So stay focused and ignore the floor that needs sweeping.
Don’t use household tasks to distract yourself – recognise that you’re likely procrastinating and using busywork to distract yourself.
Then take a real break. Get some fresh air, stretch our your legs, read a magazine or do something else to refresh yourself.
13. Time block your tasks
There’s no supervisor looking over your shoulder and no office rhythm to keep you on track.
You must be your own boss and keep yourself motivated.
And that should start with your daily schedule.
Instead of a long to-do list that just keeps gets longer, create blocks of time (of an hour or two each) that are dedicated to specific tasks.
Instead of checking your inbox distractedly every 20 minutes, designate an hour in the morning and evening to reply to messages. Extract any tasks from your emails onto a to-do list, and then schedule those tasks into blocks of time on your calendar.
A work day ruled by a haphazard to-do list and constant emails leaves you very busy but unproductive.
Instead, identify your priorities and break down your bigger projects into individual tasks. Then schedule those tasks into your day and treat that commitment as seriously as you would a meeting.
If you’re overwhelmed and have too much going on, then reevaluate your priorities. What can be done later, what can be delegated, and what can be crossed off your list entirely? Learn from your experience and say “no” more often in the future.
14. Take it easy on yourself
If working from home isn’t the cozy fantasy you’d imagined, then don’t be too hard on yourself.
It’s OK to feel lonely and frustrated without the structure of an office. Give yourself time to adjust if you haven’t done this before.
And realise there will be good and bad days. There will be times you’re racing through work, and times when you struggle with the bare minimum.
This is normal, especially when you’re dealing with other challenges or juggling work and family.

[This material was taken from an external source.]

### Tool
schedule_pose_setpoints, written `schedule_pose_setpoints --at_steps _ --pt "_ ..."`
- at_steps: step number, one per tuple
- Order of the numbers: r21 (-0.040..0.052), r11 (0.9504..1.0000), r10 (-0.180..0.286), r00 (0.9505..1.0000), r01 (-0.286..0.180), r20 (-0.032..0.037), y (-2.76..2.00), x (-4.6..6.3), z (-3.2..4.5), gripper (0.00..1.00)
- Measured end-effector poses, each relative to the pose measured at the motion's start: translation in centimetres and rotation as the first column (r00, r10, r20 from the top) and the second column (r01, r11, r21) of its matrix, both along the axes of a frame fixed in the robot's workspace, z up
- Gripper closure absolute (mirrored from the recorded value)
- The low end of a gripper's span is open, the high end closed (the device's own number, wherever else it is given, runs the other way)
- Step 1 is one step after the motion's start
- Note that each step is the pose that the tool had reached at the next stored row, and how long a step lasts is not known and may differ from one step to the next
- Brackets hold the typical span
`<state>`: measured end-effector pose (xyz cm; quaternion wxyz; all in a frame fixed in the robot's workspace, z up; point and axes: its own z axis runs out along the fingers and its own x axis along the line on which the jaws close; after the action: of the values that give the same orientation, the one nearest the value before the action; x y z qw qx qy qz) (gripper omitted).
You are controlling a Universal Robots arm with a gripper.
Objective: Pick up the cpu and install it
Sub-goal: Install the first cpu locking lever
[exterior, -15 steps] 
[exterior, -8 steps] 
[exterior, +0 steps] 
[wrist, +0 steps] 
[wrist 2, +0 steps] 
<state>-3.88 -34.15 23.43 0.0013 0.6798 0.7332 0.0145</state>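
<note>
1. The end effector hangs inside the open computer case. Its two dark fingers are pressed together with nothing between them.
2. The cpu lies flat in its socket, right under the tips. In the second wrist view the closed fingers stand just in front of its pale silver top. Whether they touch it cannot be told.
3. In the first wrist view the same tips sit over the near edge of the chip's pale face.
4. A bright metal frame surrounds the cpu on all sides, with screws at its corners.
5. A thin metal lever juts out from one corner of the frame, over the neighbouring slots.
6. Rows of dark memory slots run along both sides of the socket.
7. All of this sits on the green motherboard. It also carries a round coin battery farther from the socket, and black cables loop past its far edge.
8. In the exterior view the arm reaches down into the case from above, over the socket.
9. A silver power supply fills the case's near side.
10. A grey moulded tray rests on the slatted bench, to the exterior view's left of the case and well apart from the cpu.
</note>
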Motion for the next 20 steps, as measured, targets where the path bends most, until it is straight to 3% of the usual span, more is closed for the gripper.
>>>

15. Make your work day pleasant
Listen to some music to lift your spirits. Spotify has some great playlists designed for calm or productivity. Turn the TV on mute to run in the background on a nature or music channel.
Spritz on a citrus scent to energise yourself in the morning. Keep a potted plant, a bowl of fresh fruit or a beautiful print on your desk. Take your work outside when the weather is nice, or spend an afternoon working at a cafe.

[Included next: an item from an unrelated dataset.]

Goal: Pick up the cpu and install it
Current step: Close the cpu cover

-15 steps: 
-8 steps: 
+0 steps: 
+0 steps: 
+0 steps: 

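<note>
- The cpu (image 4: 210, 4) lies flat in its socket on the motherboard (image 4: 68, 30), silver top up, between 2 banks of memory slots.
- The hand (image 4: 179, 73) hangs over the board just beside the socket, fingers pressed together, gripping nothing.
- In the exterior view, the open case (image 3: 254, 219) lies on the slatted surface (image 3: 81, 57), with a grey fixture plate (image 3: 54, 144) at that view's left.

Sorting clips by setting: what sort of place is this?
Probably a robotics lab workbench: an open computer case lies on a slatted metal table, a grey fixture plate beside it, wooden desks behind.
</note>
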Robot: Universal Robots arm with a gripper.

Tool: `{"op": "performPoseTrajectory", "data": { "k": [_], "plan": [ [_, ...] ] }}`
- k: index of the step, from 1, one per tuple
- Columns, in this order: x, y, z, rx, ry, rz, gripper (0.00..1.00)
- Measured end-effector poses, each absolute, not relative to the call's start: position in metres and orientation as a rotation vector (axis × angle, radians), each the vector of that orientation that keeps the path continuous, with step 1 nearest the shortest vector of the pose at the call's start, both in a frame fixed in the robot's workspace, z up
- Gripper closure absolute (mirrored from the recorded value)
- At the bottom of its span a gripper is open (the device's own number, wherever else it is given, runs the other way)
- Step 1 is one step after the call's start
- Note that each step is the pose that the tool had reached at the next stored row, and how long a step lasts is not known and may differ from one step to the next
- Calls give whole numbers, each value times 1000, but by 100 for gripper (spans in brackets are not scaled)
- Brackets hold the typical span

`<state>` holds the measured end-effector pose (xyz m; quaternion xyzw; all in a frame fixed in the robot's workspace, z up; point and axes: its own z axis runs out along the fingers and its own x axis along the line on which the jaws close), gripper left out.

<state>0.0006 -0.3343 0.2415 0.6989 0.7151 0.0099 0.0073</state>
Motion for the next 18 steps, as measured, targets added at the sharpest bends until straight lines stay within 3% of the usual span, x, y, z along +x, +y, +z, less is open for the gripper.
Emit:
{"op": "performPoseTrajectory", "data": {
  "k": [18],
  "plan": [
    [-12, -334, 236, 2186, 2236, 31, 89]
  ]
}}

Bring in some daily pleasures to make work pleasant and interesting.
16. Reward yourself on the weekends
The weekends don’t always feel special when you’re working from home. At worst, your life revolves around your laptop and your TV.
Make your weekends worth looking forward to with some quality leisure that leaves you refreshed.
There’s nothing wrong with sinking into your couch and doing nothing. But when your entire weekend turns into TV series marathons, then Mondays will be even more exhausting.
Because “doing nothing” isn’t really the best way to relax. Mindless entertainment every night leaves you drained. And an endless cycle of work-TV-sleep-repeat leads to burnout.
Get some quality leisure into your weekends to make you feel energised. Read a stimulating book, go for a long walk off your usual path, or try watercolour painting, gardening or baking. Do something new and your weekends will feel special once again.
Read What is Slow Work? for more working from home wellbeing tips.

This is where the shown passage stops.